Professor of Medicine, Pathology & Laboratory Medicine, and Bioinformatics
Alexander Graham Bell Professor of Healthcare Entrepreneurship
Chief, Division of Computational Biomedicine, Boston University School of Medicine
Director, Translational Bioinformatics Program, Clinical and Translational Science Institute

Education

M.D., University of Toronto, Toronto, Canada, 1996
Internal Medicine Residency, University of Toronto, Toronto, Canada, 1999
M.Sc., Bioinformatics, Boston University, College of Engineering, Boston, MA, 2002
Pulmonary & Critical Care Fellowship, Boston University Medical Center, Boston, MA, 2003

Contact Information

Email: aspira@bu.edu
Office: E601
Phone: 617-358-6787

Research Interests

Dr.
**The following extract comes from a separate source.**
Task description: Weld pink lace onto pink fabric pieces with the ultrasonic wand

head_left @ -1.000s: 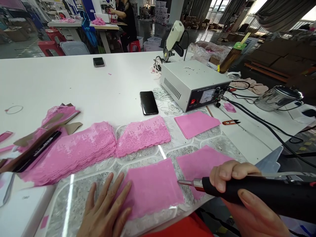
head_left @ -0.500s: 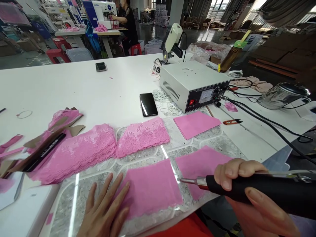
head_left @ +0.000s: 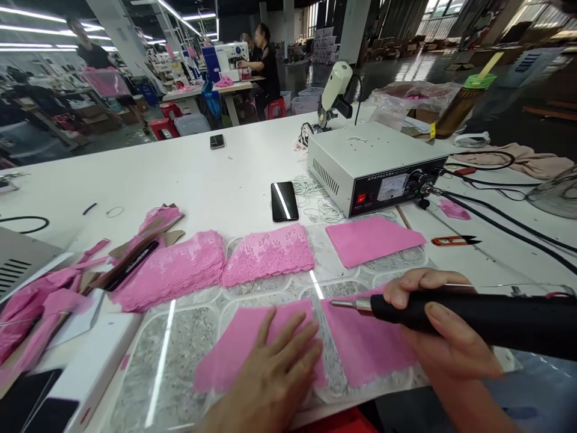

Spira is a Professor in the Departments of Medicine, and Pathology and Bioinformatics and is founding Chief of the Division of Computational Biomedicine in the Department of Medicine at BUSM.  Recently, Dr. Spira was named Director of the Boston University – Boston Medical Center Cancer Center. He attends in the Medical Intensive Care Unit at Boston Medical Center and directs the Translational Bioinformatics Program in the Clinical and Translational Science Institute at Boston University.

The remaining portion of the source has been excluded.